Instructions to follow: When you write out the listing, keep every character and omit the pictures.

* * *

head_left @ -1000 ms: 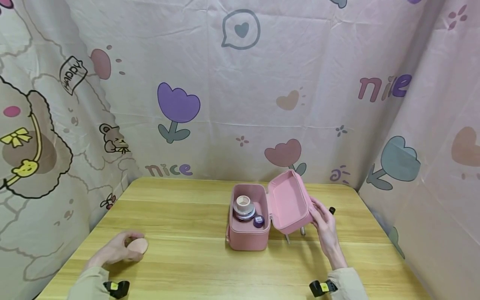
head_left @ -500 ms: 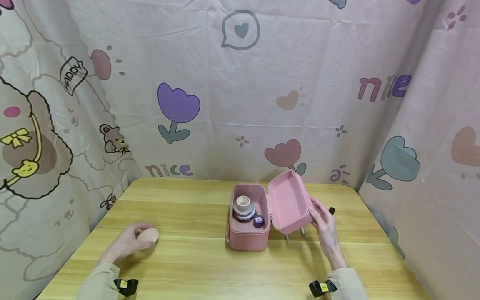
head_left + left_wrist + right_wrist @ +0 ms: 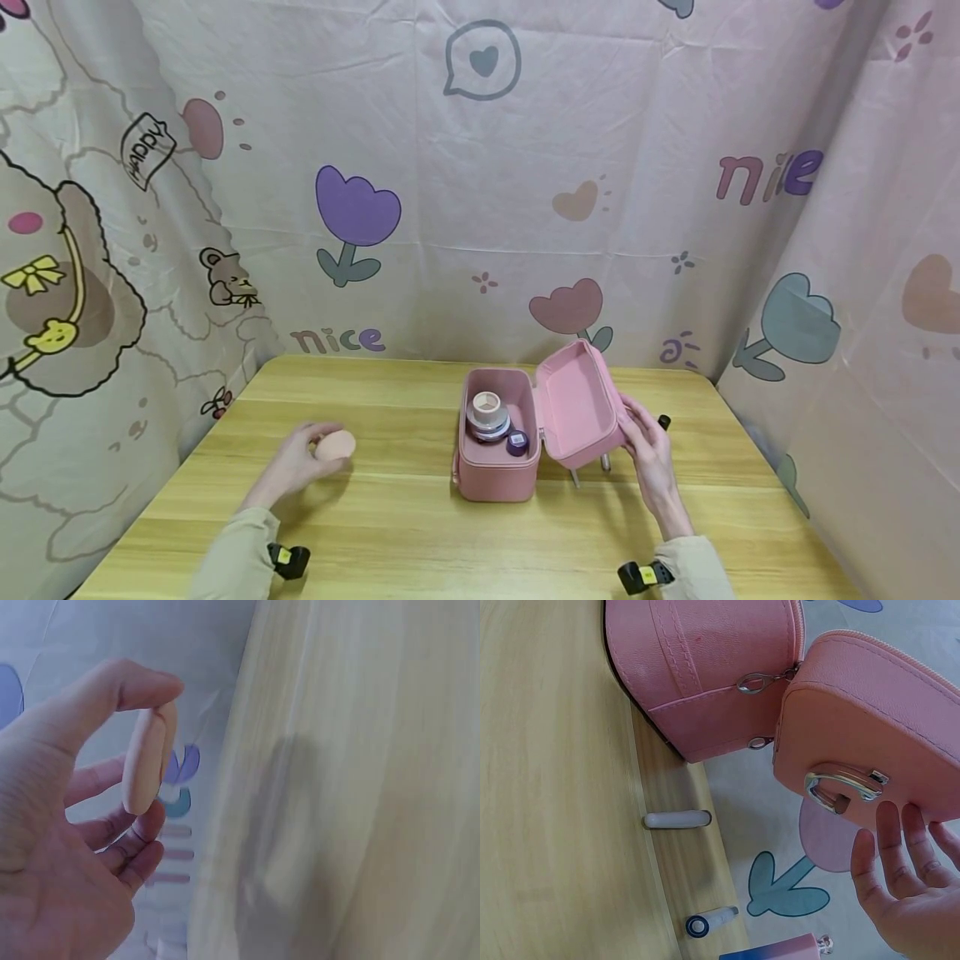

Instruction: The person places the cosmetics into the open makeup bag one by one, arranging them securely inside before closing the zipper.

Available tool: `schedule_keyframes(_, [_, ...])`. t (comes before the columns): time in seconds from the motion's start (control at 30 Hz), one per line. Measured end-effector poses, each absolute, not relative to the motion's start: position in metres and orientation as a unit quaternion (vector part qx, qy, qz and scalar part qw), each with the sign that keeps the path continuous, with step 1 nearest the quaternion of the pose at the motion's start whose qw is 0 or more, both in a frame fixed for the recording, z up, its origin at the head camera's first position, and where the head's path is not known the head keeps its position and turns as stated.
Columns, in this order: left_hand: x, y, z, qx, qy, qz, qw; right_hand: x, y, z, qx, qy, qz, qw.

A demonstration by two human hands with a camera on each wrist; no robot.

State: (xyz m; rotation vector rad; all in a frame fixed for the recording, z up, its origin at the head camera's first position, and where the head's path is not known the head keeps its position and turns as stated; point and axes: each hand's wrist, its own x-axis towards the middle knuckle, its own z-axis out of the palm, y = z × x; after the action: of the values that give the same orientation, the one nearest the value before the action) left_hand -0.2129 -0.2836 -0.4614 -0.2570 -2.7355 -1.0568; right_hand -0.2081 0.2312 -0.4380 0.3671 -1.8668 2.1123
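A: What does the left hand have?
B: One peach disc, pinched between thumb and fingers above the bench, at nine o'clock from the one pink case and well apart from it.
A: Which way does it point?
B: Taking twelve as away from the person, a round face tilts up towards six. In the left wrist view it shows edge-on, long axis running about one to seven.
A: And the case?
B: Long axis twelve to six, its single lid open towards three. Inside, one stack of round containers, with one dark purple pot between four and five o'clock from it.
A: The right hand?
B: Fingers slightly spread, tips on the lid's outside; whether the thumb pinches, I can't tell. Its wrist view shows two pale tubes on the bench.
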Motion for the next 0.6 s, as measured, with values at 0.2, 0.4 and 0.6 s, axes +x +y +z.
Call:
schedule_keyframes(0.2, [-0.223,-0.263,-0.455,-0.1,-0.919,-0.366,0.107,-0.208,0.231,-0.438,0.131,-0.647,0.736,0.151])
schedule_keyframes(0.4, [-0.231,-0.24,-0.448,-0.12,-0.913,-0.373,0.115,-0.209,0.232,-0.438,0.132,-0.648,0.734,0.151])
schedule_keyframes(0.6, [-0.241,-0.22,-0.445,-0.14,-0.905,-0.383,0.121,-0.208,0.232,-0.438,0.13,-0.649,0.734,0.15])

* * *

Task solution:
head_left @ -1000 ms: 
head_left @ -500 ms: 
head_left + left_wrist + right_wrist @ +0 ms: 

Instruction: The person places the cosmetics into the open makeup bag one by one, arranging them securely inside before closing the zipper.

Available tool: `schedule_keyframes(_, [_, ...])`. t (comes before the columns): time in seconds from the motion's start (control at 30 Hz), one per line. Measured end-effector poses, each absolute, not relative to the motion's start: position in metres and orientation as a unit quaternion (vector part qx, qy, qz and scalar part qw), each with the sign that keeps the path continuous, with step 1 nearest the quaternion of the pose at the motion's start whose qw is 0 or more, both in a frame fixed for the recording, z up, its origin at the head camera's first position, and where the head's path is not known the head keeps its position and turns as stated.
Columns, in this order: left_hand: x, y, z, qx, qy, qz, qw; right_hand: x, y, z, qx, qy, qz, qw.

A demonstration by two human hands with a camera on each wrist; no robot.

State: (xyz m; rotation vector rad; all in a frame fixed for the recording, z up, its origin at the head camera's first position, and where the head's path is not known the head keeps its position and turns as stated; point and axes: each hand's wrist, its own x-axis towards the middle knuckle, its own z-axis out of the palm, y = z × x; after the action: of the values that give the same orientation, the one nearest the value before the action) left_hand -0.2129 -0.2836 -0.4614 -0.2570 -2.7355 -1.0568; right_hand -0.2081 0.2312 -0.4380 0.3671 -1.8668 2.1123
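A: What does the left hand have?
B: One peach disc, pinched between thumb and fingers above the bench, at nine o'clock from the one pink case and well apart from it.
A: Which way does it point?
B: Taking twelve as away from the person, a round face tilts up towards six. In the left wrist view it shows edge-on, long axis running about one to seven.
A: And the case?
B: Long axis twelve to six, its single lid open towards three. Inside, one stack of round containers, with one dark purple pot between four and five o'clock from it.
A: The right hand?
B: Fingers slightly spread, tips on the lid's outside; whether the thumb pinches, I can't tell. Its wrist view shows two pale tubes on the bench.
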Motion for the next 0.6 s, as measured, with values at 0.2, 0.4 and 0.6 s, axes +x +y +z.
Call:
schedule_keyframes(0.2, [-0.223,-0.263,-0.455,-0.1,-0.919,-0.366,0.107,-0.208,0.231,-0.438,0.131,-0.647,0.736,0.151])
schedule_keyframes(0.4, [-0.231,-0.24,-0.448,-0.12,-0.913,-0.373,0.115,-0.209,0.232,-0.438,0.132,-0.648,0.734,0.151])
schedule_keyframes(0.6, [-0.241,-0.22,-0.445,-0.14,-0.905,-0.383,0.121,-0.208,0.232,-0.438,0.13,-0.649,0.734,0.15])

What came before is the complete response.